5. Multi-Reader Multi-Case (MRMC) Comparative Effectiveness Study

No MRMC comparative effectiveness study is mentioned. The submission focuses on device equivalence based on design and mechanical/thermic performance, not on direct comparison of human reader performance with or without AI assistance.

6. Standalone (Algorithm Only) Performance Study

This device is a physical medical instrument (Cystoscope), not an algorithm or AI. Therefore, a standalone (algorithm only) performance study is not applicable and not mentioned.

7. Type of Ground Truth Used

The "ground truth" for this submission is based on:

  • Design and Manufacturing Equivalence: Comparison of manufacturing drawings and general industry practices for designs, lens-systems, materials, glues, and epoxies with predicate devices (R. Wolf).
  • Mechanical and Thermic Stress Testing: This implies engineering standards or internal specifications for durability and safety, rather than clinical outcomes or pathology.
  • Absence of Adverse Health Effects: A claim based on comparison with existing devices and lack of foreseeable issues, rather than empirical data from a study.

8. Sample Size for the Training Set

Not applicable. The device is a physical instrument, not an AI/ML algorithm that requires a training set.

9. How the Ground Truth for the Training Set Was Established

Not applicable, as there is no training set for an AI/ML algorithm.

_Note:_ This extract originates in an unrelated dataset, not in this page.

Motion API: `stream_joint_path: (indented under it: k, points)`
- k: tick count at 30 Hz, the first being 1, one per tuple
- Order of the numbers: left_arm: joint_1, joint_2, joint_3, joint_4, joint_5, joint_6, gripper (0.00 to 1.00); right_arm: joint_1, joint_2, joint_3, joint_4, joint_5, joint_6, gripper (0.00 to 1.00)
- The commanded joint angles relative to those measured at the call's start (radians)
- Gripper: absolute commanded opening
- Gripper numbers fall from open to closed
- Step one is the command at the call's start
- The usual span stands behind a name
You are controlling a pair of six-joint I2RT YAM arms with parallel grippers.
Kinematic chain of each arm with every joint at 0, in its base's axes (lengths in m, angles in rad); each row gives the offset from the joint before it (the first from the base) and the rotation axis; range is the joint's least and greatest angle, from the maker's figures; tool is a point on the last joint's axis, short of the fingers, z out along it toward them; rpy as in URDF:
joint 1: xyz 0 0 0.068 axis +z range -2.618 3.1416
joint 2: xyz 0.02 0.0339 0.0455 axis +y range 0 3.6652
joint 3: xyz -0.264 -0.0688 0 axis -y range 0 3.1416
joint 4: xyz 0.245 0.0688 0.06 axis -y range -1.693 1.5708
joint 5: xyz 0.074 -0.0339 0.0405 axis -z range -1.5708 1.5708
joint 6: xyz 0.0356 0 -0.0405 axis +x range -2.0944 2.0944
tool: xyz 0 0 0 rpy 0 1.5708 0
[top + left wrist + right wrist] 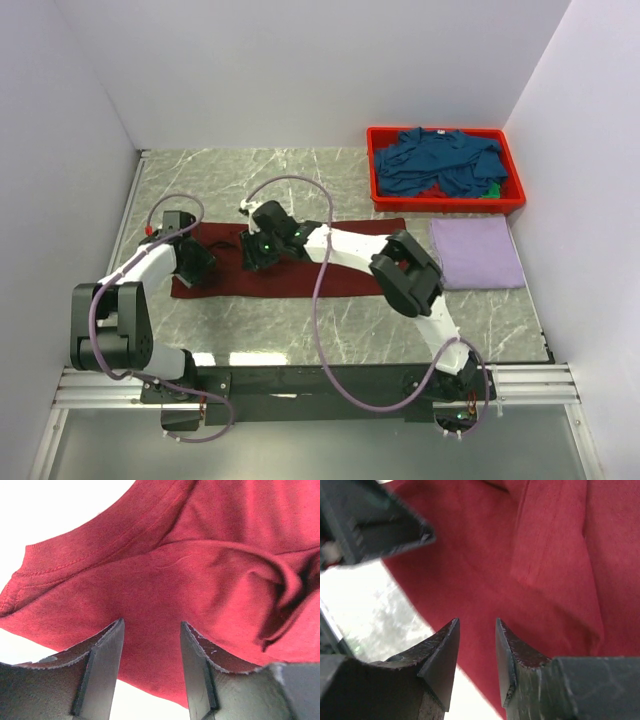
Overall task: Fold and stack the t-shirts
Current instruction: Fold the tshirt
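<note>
One maroon t-shirt (290, 280) on grey marbled table (300, 335), white walls (300, 70) around

No legible text or labels

Seen from above, both arms cover part of the maroon t-shirt (340, 280), and the left pincer (195, 262) and right pincer (258, 252) hide where they meet the cloth. In the red bin (378, 190), the heaped teal t-shirts (440, 165) cannot be counted. A green scrap (493, 190) at the bin's right corner is too small to identify.
</note>
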Motion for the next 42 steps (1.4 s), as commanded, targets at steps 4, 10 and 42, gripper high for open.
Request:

§ 876.1500 Endoscope and accessories.

(a)
Identification. An endoscope and accessories is a device used to provide access, illumination, and allow observation or manipulation of body cavities, hollow organs, and canals. The device consists of various rigid or flexible instruments that are inserted into body spaces and may include an optical system for conveying an image to the user's eye and their accessories may assist in gaining access or increase the versatility and augment the capabilities of the devices. Examples of devices that are within this generic type of device include cleaning accessories for endoscopes, photographic accessories for endoscopes, nonpowered anoscopes, binolcular attachments for endoscopes, pocket battery boxes, flexible or rigid choledochoscopes, colonoscopes, diagnostic cystoscopes, cystourethroscopes, enteroscopes, esophagogastroduodenoscopes, rigid esophagoscopes, fiberoptic illuminators for endoscopes, incandescent endoscope lamps, biliary pancreatoscopes, proctoscopes, resectoscopes, nephroscopes, sigmoidoscopes, ureteroscopes, urethroscopes, endomagnetic retrievers, cytology brushes for endoscopes, and lubricating jelly for transurethral surgical instruments. This section does not apply to endoscopes that have specialized uses in other medical specialty areas and that are covered by classification regulations in other parts of the device classification regulations.(b)
Classification —(1)Class II (special controls). The device, when it is an endoscope disinfectant basin, which consists solely of a container that holds disinfectant and endoscopes and accessories; an endoscopic magnetic retriever intended for single use; sterile scissors for cystoscope intended for single use; a disposable, non-powered endoscopic grasping/cutting instrument intended for single use; a diagnostic incandescent light source; a fiberoptic photographic light source; a routine fiberoptic light source; an endoscopic sponge carrier; a xenon arc endoscope light source; an endoscope transformer; an LED light source; or a gastroenterology-urology endoscopic guidewire, is exempt from the premarket notification procedures in subpart E of part 807 of this chapter subject to the limitations in § 876.9.(2) Class I for the photographic accessories for endoscope, miscellaneous bulb adapter for endoscope, binocular attachment for endoscope, eyepiece attachment for prescription lens, teaching attachment, inflation bulb, measuring device for panendoscope, photographic equipment for physiologic function monitor, special lens instrument for endoscope, smoke removal tube, rechargeable battery box, pocket battery box, bite block for endoscope, and cleaning brush for endoscope. The devices subject to this paragraph (b)(2) are exempt from the premarket notification procedures in subpart E of part 807of this chapter, subject to the limitations in § 876.9.